Es posible que sufras una adicción al alcohol si:
- Preocuparse y obsesionarse por cuándo podrá tomar su próxima copa.
- Sudar o sentir náuseas entre trago y trago.
- Observe temblores y sacudidas durante períodos prolongados de sobriedad.
- Despertarse con un deseo insaciable de beber alcohol.
- Oculta tu consumo de alcohol a otras personas en casa y en el trabajo.
- Discute con tus amigos y familiares sobre tu consumo de alcohol.
Estos son solo los signos visibles de la adicción al alcohol. También hay una serie de efectos físicos, emocionales, psicológicos, sociales y espirituales derivados de esta enfermedad. Algunos de ellos pueden ser fáciles de identificar. Otros irán creciendo y agravándose bajo la superficie.
- Daño orgánico y mayor riesgo de intoxicación, coma y muerte.
- Depresión, ansiedad y disminución de la función cognitiva.
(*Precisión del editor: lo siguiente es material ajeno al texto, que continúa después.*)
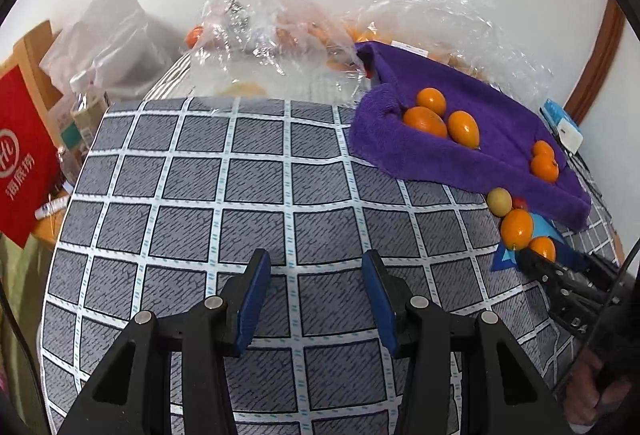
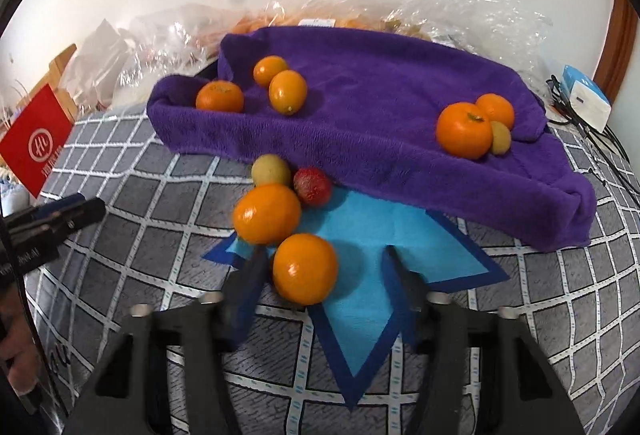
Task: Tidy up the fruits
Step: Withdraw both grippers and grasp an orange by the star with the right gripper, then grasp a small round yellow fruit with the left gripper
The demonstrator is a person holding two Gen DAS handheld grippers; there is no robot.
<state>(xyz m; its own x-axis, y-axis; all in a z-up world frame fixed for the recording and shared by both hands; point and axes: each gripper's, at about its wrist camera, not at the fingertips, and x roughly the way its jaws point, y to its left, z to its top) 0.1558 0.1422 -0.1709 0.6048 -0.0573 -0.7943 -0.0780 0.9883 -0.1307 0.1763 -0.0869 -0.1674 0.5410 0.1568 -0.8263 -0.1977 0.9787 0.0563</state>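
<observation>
checked tablecloth (image 1: 248, 195) lay under the left gripper (image 1: 316, 299), half open and empty; right gripper (image 2: 324, 287) loosely straddled an orange (image 2: 305, 269), left pad just beside it

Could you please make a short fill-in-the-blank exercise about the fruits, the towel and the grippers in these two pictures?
1. The towel holding several oranges is ____ in colour.
2. The single red fruit lies on the ____ paper.
3. Between the fingers of the left gripper there is ____.
4. The fruit nearest the right gripper is an ____.

Missing words: purple; blue; nothing; orange
</observation>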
- Ira, agresividad y otros cambios de humor al beber.
- Aislamiento social y pérdida de intereses anteriores.
- Daño a la autoestima y la autovaloración.
Revertir estos efectos de la adicción al alcohol es difícil, pero no imposible. La Clínica Hader trata de manera integral todas las facetas de la adicción, incluidas las mencionadas anteriormente y otras más. El primer paso importante es iniciar una intervención temprana.
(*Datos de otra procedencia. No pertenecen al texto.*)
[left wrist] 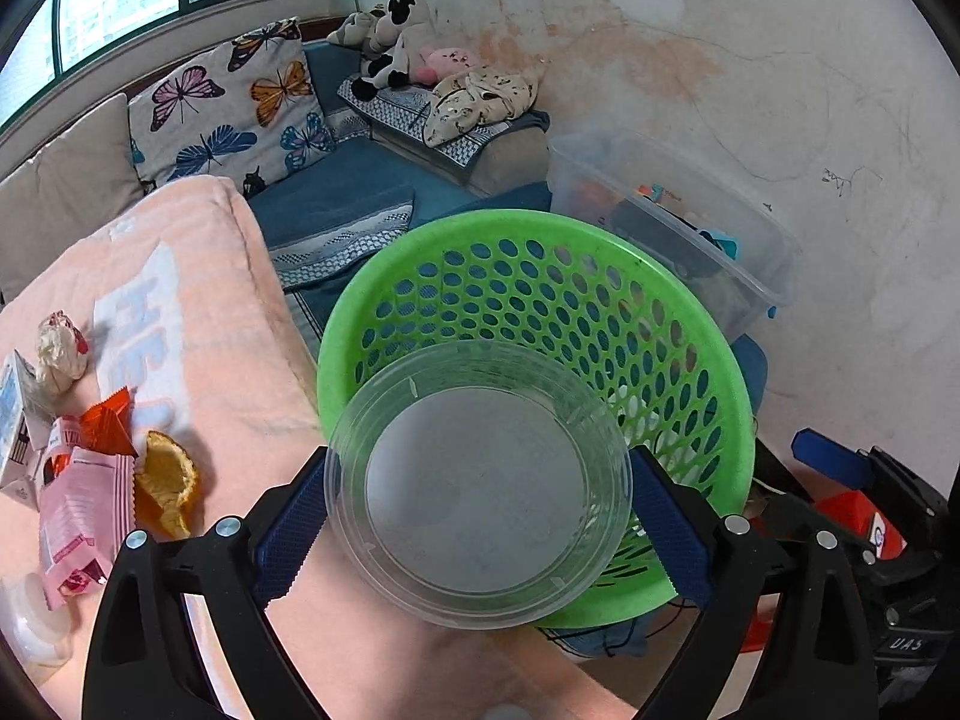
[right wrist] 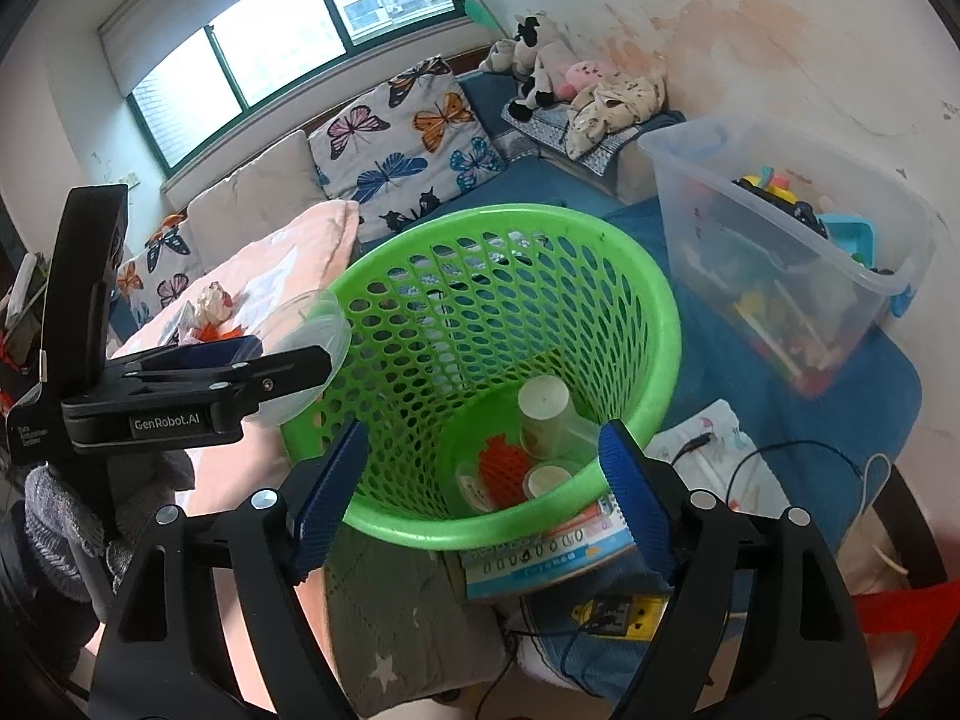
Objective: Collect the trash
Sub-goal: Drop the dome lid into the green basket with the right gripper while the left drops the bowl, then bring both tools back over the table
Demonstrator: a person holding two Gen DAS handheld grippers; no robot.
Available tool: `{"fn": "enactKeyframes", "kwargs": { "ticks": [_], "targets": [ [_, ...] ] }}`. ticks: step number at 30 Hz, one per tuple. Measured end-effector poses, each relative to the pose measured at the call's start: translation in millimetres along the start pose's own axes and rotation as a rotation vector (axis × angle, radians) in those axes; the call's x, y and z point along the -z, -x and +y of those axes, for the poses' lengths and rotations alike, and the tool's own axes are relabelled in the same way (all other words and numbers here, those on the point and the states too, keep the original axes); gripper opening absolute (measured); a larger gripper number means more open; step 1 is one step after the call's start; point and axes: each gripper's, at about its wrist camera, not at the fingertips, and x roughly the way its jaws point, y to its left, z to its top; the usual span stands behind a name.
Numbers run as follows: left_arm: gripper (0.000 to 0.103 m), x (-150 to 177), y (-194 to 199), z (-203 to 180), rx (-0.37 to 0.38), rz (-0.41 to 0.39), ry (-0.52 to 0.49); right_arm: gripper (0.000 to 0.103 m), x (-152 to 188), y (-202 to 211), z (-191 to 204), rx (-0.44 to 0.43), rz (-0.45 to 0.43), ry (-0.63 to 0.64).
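Note:
My left gripper (left wrist: 480, 480) is shut on a clear plastic bowl (left wrist: 474, 408), its blue pads pressing both sides of the rim. The bowl hangs over the near rim of the green mesh basket (left wrist: 540, 228). In the right wrist view my right gripper (right wrist: 483, 441) stands open above the basket (right wrist: 660, 312), with nothing between its fingers. Two paper cups (right wrist: 546, 414) and a red-orange wrapper (right wrist: 504, 462) lie in the bottom. The left gripper (right wrist: 282, 357) with the bowl (right wrist: 312, 330) shows at the basket's left rim. An orange peel (left wrist: 168, 486), a pink packet (left wrist: 78, 516), an orange wrapper (left wrist: 108, 426) and crumpled paper (left wrist: 60, 348) lie on the pink blanket (left wrist: 198, 312).
A clear storage box (right wrist: 780, 228) of toys stands right of the basket. A butterfly cushion (right wrist: 414, 144) and soft toys (right wrist: 540, 54) are on the blue sofa behind. A booklet (right wrist: 540, 558), a yellow power strip (right wrist: 612, 612) and cables lie near the basket's base.

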Motion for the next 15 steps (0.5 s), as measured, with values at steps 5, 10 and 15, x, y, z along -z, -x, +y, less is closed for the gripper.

Por qué es crucial la intervención temprana en el alcoholismo
Como se ha descrito anteriormente, el abuso del alcohol se manifiesta en muchos efectos externos e internos. Estos pueden acumularse a medida que el abuso continúa y se convierte en adicción, y pueden provocar efectos duraderos en la salud mental y física del consumidor. El alcohol también provoca una pérdida del pensamiento racional y de la inhibición, lo que puede conducir a:
- El consumo de alcohol es peligroso, como al conducir bajo sus efectos o al tomar medicamentos.
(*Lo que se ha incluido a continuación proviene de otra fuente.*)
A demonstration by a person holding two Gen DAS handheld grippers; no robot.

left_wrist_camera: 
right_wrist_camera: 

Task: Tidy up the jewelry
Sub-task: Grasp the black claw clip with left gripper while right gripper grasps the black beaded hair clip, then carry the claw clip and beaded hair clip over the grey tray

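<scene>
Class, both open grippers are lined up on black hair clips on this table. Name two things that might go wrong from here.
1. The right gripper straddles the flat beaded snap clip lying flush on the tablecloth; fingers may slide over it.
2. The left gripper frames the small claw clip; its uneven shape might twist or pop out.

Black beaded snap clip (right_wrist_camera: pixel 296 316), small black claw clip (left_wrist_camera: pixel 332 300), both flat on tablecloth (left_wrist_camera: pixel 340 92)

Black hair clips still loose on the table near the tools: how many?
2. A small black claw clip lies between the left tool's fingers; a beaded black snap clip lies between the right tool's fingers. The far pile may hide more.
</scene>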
- Consumo de múltiples drogas y adicción a estimulantes, medicamentos recetados y otras sustancias.
- Descuidar las responsabilidades en el trabajo, la escuela, el hogar y en entornos sociales.
- Continuó bebiendo a pesar de los efectos negativos y las crisis personales.
Estos signos pueden no ser evidentes hasta meses o incluso años después de haber consumido alcohol en exceso. Sin embargo, una vez alcanzado el punto crítico, el consumidor puede enfrentarse a consecuencias legales, económicas y sociales irreparables.
Desintoxicación y abstinencia del alcoholismo: los peligros ocultos
La adicción grave al alcohol suele manifestarse como una dependencia física incapacitante de la sustancia. La compulsión absoluta por beber día tras día, o por consumir alcohol de forma esporádica, puede dar lugar a otros síntomas, entre los que se incluyen:
- Mayor tolerancia al alcohol y capacidad para «aguantar la bebida», bebiendo cada vez más para obtener el mismo efecto.
- Incapacidad para dejar de beber, incluso después de una intervención de familiares y amigos, o con asistencia médica.
Por último, los alcohólicos suelen experimentar síntomas de abstinencia más intensos. En casos graves, estos pueden extenderse a una serie de efectos a corto y largo plazo, entre los que se incluyen:
- Náuseas, vómitos y sudoración excesiva.
- Ansiedad, depresión y trastornos del sueño.
- Temblores y sacudidas
La abstinencia también puede manifestarse en forma de convulsiones, alucinaciones e incluso coma. Las adicciones graves también pueden provocar que el adicto experimente delirium tremens, lo que puede conducir a un paro cardíaco. Se trata de un periodo extremadamente peligroso para los pacientes, que nunca debe afrontarse en solitario.
La Clínica Hader se especializa en el tratamiento de todos los síntomas de la abstinencia alcohólica. Nuestro equipo de médicos, enfermeros y psicólogos clínicos emplea un enfoque multifacético para iniciar el tratamiento de la adicción, preparando a los pacientes para un mayor éxito a largo plazo.